Premier train couchette de luxe en Europe
Descendant d’une grande famille de banquiers belges, Georges Nagelmackers est totalement fasciné par les “sleeping cars” (wagons-lits) d’André Pullman, qu’il découvre lors d’un séjour aux Etats-Unis.
L’Europe des balbutiements de la Belle Époque ignore encore tout du confort sur rails et semble rétive à toute idée d’innovation. Mais dans le même temps, vers 1860, des hôtels de luxe sortent de terre tout le long des voies ferrées.
L’ingénieur en est persuadé, cet âge d’or du voyage qui voit progressivement l’élite européenne (financière, culturelle et diplomatique) traverser le vaste monde, a besoin de voitures à la fois fiables, confortables et propres. Mais surtout, la traversée des frontières reste souvent hasardeuse sinon dangereuse.
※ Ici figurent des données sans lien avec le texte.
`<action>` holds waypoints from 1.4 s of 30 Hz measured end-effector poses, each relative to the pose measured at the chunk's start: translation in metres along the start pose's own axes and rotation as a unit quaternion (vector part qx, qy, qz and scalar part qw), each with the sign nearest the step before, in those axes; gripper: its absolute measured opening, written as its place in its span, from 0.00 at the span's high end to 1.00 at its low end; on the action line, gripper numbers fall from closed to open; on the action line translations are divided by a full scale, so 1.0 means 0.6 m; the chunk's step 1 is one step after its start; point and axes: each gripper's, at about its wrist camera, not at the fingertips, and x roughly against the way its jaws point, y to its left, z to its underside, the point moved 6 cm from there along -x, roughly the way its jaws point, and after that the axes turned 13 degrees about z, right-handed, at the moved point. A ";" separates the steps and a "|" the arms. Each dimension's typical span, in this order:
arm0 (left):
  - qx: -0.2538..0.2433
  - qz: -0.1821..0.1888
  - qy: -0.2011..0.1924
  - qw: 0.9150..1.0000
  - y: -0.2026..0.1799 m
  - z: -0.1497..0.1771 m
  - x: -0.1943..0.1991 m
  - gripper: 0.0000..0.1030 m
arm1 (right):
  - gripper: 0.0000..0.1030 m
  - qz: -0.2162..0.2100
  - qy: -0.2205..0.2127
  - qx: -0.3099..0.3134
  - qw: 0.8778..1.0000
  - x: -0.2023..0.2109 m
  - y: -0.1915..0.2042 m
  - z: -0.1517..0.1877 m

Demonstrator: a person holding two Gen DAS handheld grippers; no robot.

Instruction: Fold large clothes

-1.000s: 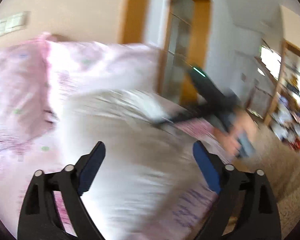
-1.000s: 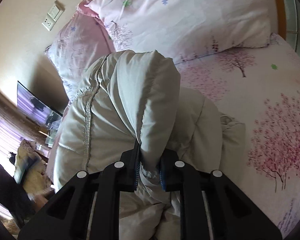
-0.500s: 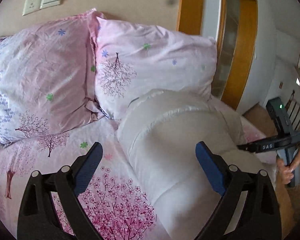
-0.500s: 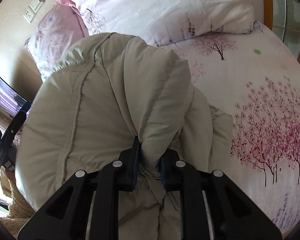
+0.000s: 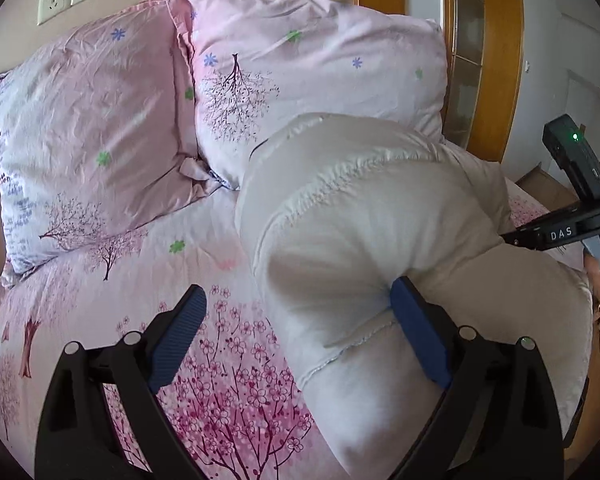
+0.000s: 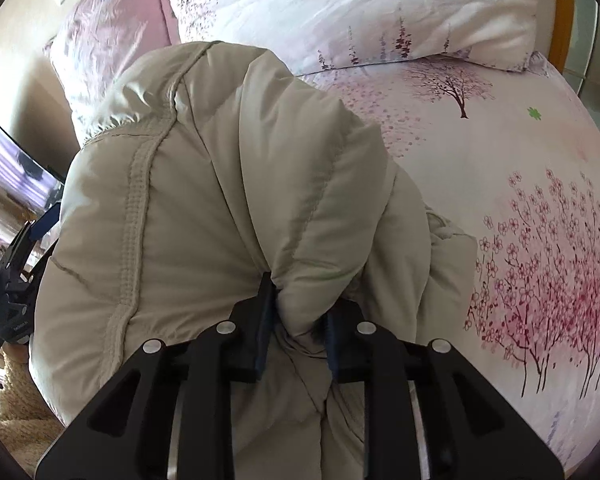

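Observation:
A puffy beige padded jacket (image 5: pixel 364 240) lies bunched on the bed, its top end near the right pillow. My left gripper (image 5: pixel 300 328) is open; its right finger (image 5: pixel 416 332) presses against the jacket's lower fold, its left finger over the sheet. My right gripper (image 6: pixel 298 320) is shut on a thick fold of the jacket (image 6: pixel 228 200) and holds it raised. The right gripper's body also shows in the left wrist view (image 5: pixel 576 200) at the far right. The left gripper shows at the left edge of the right wrist view (image 6: pixel 16 272).
The bed sheet (image 5: pixel 112 280) is pink with tree and blossom prints. Two pink pillows (image 5: pixel 88 120) (image 5: pixel 320 64) lean on the wall at the head. A wooden door frame (image 5: pixel 496 52) stands to the right. A screen (image 6: pixel 16 172) stands beside the bed.
My left gripper has swung from a blurred view to face the pillows and come close against the jacket. My right gripper has kept its hold and moved nearer the jacket's bulk.

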 end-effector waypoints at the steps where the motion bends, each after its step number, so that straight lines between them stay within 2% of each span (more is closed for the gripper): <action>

Pour atteindre ce degré d’excellence, Georges Nagelmackers souhaite dupliquer tout le confort des paquebots transatlantiques sur les voies ferrées qui desservent le vieux-continent.
Ni une ni deux, il propose à André Pullman d’être son associé, lequel refuse son offre.
Qu’à cela ne tienne, il ne compte pas enterrer son projet : permettre à une clientèle aisée de traverser l’Europe pour la mener jusqu’aux portes de l’Orient. Il entrevoit déjà le parcours, de Paris à Constantinople.
Il consigne d’ailleurs son idée dans le livre Projet d’installation de wagons-lits sur les chemins de fer du continent. Mais des difficultés techniques apparaissent tandis qu’éclate la guerre de 1870 entre la France et la Prusse.
De retour chez lui, il se rapproche alors du roi Léopold II, investisseur averti et grand amateur de trains. Séduit par l’idée, le Roi des Belges l’aide à signer des accords avec les huits pays que compte traverser le train.
En 1873, il est en capacité de monter sa propre entreprise, baptisée « Georges Nagelmackers et Cie », qui ne tarde pas à devenir la Compagnie internationale des wagons-lits (CIWL).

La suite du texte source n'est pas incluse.